Transformations: Necessary data transformations are applied to conform to ClickHouse's data types and schema requirements.

Components

The ingestion load to ClickHouse step comprises several components, each serving a specific function in the data processing pipeline:

Source: Reads data from Kafka topics using a topic regex to match multiple topics.
Transforms: A series of transformations applied to the data:
- Filter Transform: Filters events based on specified criteria.
- Timestamp Load Transform: Adds a timestamp indicating when the data was loaded.
- JSON Remap Transform: Converts specified JSON fields into strings.
- Fields to Snake Case Transform: Converts field names to snake_case.
- Custom Transformations: Applies additional modifications to align data with ClickHouse requirements.
- Subschema Mapping Transform: Assigns events to subschemas based on conditions.
- Dead Letter Queue (DLQ) Routing Transform: Routes events to DLQ if they fail certain checks.
Sinks: Writes the processed data to ClickHouse or routes it to Kafka DLQ:
- ClickHouse Sink: Loads data into ClickHouse tables.
- Kafka DLQ Sink: Routes failed events to a Kafka topic for further inspection.

Detailed Explanation

Architecture Overview

The ingestion load to ClickHouse step uses Vector—a high-performance observability data pipeline—to process data through a series of configurations defined in YAML files and environment variables. The configurations are designed to process data sequentially, ensuring data integrity and compliance with ClickHouse's schema.

Components Include:

Transforms:
- 138_transform_filter
- 115_transform_timestamp_load
- 108_transform_ch_json_remap
- 116_transform_fields_to_snake_case
- 109_transform_ch_custom_transformations
- 118_transform_ch_subschema_mapping
- 159_transform_dlq_event_category_filter
- 159_transform_dlq_event_category
Enrichment Tables:
- filter_whitelist
- json_field_map
- subschema_mapping_csv
- dlq_event_category
Environment Variables: Define paths, Kafka configurations, and inputs for each component.

1. Source Configuration

Purpose: Reads data from Kafka topics using a regular expression to match multiple topics.

Key Points:

Type: Kafka source.
Topics: Configured via environment variable KAFKA_SOURCE_TOPIC_REGEX, which allows matching multiple topics.
TLS Configuration: Ensures secure communication with Kafka brokers.
Consumer Group: Manages offsets and load balancing.

Example Configuration:

sources:
  kafka_source:
    type: kafka
    bootstrap_servers: "${KAFKA_BROKERS}"
    topics_regex: "${KAFKA_SOURCE_TOPIC_REGEX}"
    group_id: "${KAFKA_CONSUMER_GROUP}"
    tls:
      enabled: true
      ca_file: "${KAFKA_MTLS_PATH}/ca.crt"
      key_file: "${KAFKA_MTLS_PATH}/client.key"
      crt_file: "${KAFKA_MTLS_PATH}/client.crt"
    encoding:
      codec: json

2. Transformation Steps

The data undergoes several transformations to prepare it for loading into ClickHouse.

a. Filter Transform

File: Not specified (Configuration provided in the components)

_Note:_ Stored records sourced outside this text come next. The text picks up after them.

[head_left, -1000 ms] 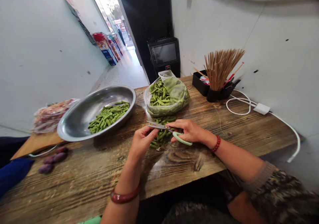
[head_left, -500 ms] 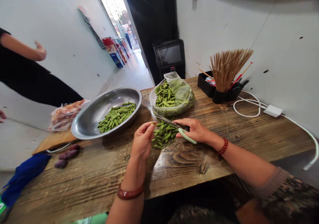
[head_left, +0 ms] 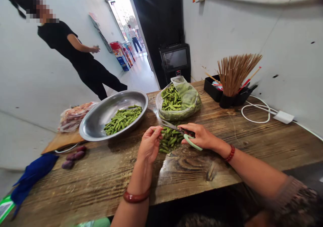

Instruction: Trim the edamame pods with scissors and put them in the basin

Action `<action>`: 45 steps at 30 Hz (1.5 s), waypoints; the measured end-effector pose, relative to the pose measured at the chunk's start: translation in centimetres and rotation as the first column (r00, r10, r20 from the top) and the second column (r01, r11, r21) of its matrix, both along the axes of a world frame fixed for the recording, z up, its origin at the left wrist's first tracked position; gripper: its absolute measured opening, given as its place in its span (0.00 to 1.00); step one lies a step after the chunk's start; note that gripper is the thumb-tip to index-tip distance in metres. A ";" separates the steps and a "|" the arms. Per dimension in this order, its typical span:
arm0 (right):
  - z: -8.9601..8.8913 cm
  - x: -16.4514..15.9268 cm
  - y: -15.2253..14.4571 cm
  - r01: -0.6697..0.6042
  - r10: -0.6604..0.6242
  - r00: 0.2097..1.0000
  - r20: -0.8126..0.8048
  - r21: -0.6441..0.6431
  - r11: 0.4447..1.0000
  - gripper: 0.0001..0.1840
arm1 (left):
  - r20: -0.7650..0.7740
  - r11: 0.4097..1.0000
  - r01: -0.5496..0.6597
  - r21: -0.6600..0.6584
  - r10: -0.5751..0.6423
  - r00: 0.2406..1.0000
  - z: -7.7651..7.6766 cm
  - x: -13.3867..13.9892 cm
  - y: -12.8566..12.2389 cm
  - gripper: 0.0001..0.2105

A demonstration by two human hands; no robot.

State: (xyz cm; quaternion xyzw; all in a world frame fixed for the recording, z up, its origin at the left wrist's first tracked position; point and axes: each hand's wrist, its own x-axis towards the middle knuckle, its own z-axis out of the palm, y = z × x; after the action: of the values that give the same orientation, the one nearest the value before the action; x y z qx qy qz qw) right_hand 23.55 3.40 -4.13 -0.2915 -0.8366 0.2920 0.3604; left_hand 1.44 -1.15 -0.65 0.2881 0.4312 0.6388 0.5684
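My left hand (head_left: 150,142) is closed in a pinch just left of the loose edamame pile; a pod sits between its fingertips, mostly hidden by them. In my right hand (head_left: 204,138) are scissors (head_left: 192,142) with pale green handles, their blades parted and pointing left toward the pinched fingertips. Under the blades lies the pile of green edamame pods (head_left: 169,142) on the wooden table. Just behind it stands a clear plastic bag (head_left: 193,100) full of pods. A wide steel basin (head_left: 92,121) to the left holds more pods.
Left of the basin are a bag of pinkish food (head_left: 73,117), several purple-red roots or fruits (head_left: 75,156) and a blue cloth (head_left: 36,173). At the right stand skewers (head_left: 233,75) in a black holder and a white cable (head_left: 254,121). A person in black (head_left: 75,58) is beyond the table.
The view has shifted a little, so more of the person in black shows, with their arm now lower. My hands keep nearly the same pose, scissor blades still by the left fingertips.
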 end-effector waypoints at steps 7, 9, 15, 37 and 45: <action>0.0 -0.1 0.0 0.000 0.000 1.000 0.010 -0.012 1.000 0.30 | 0.046 0.999 0.038 0.007 -0.038 0.998 0.1 0.0 -0.1 0.13; -0.1 -0.1 -0.1 0.000 0.000 1.000 0.020 -0.004 1.000 0.30 | 0.062 0.999 0.052 -0.005 -0.051 0.997 0.2 0.1 -0.1 0.13; -0.2 -0.1 -0.3 -0.031 0.028 0.998 0.059 0.055 0.998 0.34 | 0.051 0.993 0.110 -0.038 -0.108 0.993 0.1 0.4 -0.1 0.15; 0.2 0.1 -0.5 -0.078 0.068 0.993 0.092 0.113 0.991 0.38 | -0.320 0.988 0.151 -0.012 -0.147 0.936 -0.1 1.5 -0.6 0.11; 0.0 0.2 -0.3 -0.064 0.054 0.994 0.092 0.113 0.992 0.34 | -0.371 0.987 0.156 0.029 -0.135 0.919 0.0 1.5 -0.7 0.08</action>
State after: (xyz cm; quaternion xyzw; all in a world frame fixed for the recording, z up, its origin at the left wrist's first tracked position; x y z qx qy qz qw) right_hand 23.77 3.12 -4.17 -0.2581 -0.8755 0.2405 0.3304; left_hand 2.91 -1.88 -0.65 0.4504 0.4885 0.5418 0.5148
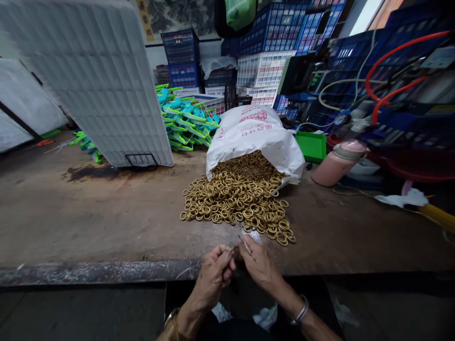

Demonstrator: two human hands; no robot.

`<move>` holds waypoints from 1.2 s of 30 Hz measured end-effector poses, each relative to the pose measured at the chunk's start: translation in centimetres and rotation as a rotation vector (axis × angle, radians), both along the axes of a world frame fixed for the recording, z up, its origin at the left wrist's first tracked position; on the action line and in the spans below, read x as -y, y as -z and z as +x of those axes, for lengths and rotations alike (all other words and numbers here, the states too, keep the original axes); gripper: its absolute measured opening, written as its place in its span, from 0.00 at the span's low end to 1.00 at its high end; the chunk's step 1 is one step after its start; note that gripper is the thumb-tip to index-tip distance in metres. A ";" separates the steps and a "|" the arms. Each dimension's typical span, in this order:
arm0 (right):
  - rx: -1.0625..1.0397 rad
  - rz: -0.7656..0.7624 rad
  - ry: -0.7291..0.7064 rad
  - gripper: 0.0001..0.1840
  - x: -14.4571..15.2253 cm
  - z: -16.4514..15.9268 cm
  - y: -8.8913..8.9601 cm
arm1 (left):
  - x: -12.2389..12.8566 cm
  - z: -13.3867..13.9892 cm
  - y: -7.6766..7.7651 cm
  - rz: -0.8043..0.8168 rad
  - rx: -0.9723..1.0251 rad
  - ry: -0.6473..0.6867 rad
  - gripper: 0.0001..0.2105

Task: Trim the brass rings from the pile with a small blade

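At the table's front edge, my left hand (pixel 215 269) is closed, its thumb and fingers pinching a small brass-coloured ring (pixel 233 249), mostly covered by the fingertips. Close beside it, my right hand (pixel 259 263) is closed around a slim pointed tool (pixel 245 245); its tip shows above the fingers, and its exact kind is unclear. Just beyond both hands spreads a heap of brass-coloured rings (pixel 236 201). These spill from the mouth of a white woven sack (pixel 249 130) with red print, lying on its side.
A tall white ribbed panel (pixel 106 85) stands on the wooden table (pixel 88 218) at left. Behind it lie green and blue plastic pieces (pixel 188 118). A pink bottle (pixel 337 163) and a green tray (pixel 311 146) are at right. Stacked crates (pixel 265 68) line the back.
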State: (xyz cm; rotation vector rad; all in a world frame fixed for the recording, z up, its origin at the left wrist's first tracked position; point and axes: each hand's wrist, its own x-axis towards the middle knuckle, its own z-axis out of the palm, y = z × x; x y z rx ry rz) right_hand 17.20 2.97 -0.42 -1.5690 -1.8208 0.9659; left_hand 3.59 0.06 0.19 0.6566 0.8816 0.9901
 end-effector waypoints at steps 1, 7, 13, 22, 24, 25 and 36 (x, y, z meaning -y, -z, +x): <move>0.074 0.019 -0.030 0.08 0.2 0.1 0.0 | -0.1 0.0 0.0 0.002 -0.030 -0.011 0.15; 0.370 0.066 -0.213 0.11 1.0 0.0 0.1 | -0.3 0.1 -0.1 0.014 -0.183 -0.062 0.16; 0.554 0.115 -0.171 0.14 0.5 0.5 0.3 | 0.4 0.0 -0.5 0.068 -0.255 -0.048 0.16; 0.632 0.163 0.270 0.10 -2.9 3.2 -0.6 | 0.4 0.0 -0.5 -0.128 0.065 -0.025 0.14; 0.658 0.172 0.286 0.13 -3.6 3.4 -0.6 | 0.3 -0.1 -0.2 -0.112 0.098 -0.030 0.13; 0.684 0.172 0.284 0.14 -3.8 3.4 -0.6 | 0.2 -0.2 -0.1 -0.109 0.122 -0.033 0.12; 0.679 0.224 0.269 0.08 -3.8 3.2 0.0 | -0.7 -0.7 -0.1 -0.269 0.271 -0.083 0.14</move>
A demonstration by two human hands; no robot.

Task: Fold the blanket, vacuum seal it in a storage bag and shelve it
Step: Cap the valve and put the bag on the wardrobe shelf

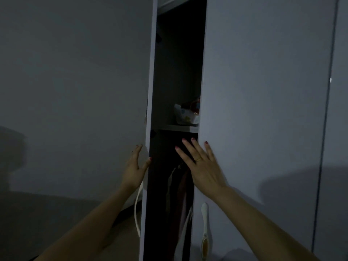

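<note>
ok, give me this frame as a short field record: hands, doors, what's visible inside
left hand: fingers straight, at the edge of the left door
right hand: flat, fingers spread, on the edge of the right door
doors: both ajar, a narrow gap between them
shelf: holds a patterned bag
below shelf: hanging clothes, dim
handles: one white handle on the right door, another on the left
blanket: cannot tell if it is in the bag

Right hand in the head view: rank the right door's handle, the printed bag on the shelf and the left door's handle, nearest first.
From the right hand:
1. Printed bag, above it on the shelf.
2. Right door's handle, below it.
3. Left door's handle, across the gap, lower left.
The first two are close.
</note>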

Purpose: Filters events based on specified criteria from an enrichment table.

Enrichment Table: filter_whitelist

Configuration:

enrichment_tables:
  filter_whitelist:
    type: "file"
    file:
      path:  "${VECTOR_ENRICHMENT_PATH:?err}/${FILTER_CSV:?err}"
      encoding:
        type: "csv"
    schema:
      iterator: "string"
      match_column: "string"
      match_value: "string"
      action: "string"

transforms:
  138_transform_filter:
    type: remap
    inputs:
      - ${_138_TRANSFORM_FILTER_INPUT:?err}
    source: |
      remove_flag = false
      always_override_flag = false
      fields = find_enrichment_table_records("filter_whitelist", {"iterator": "${FILTER_ITERATION_GROUP:?err}"}, case_sensitive: false) ?? []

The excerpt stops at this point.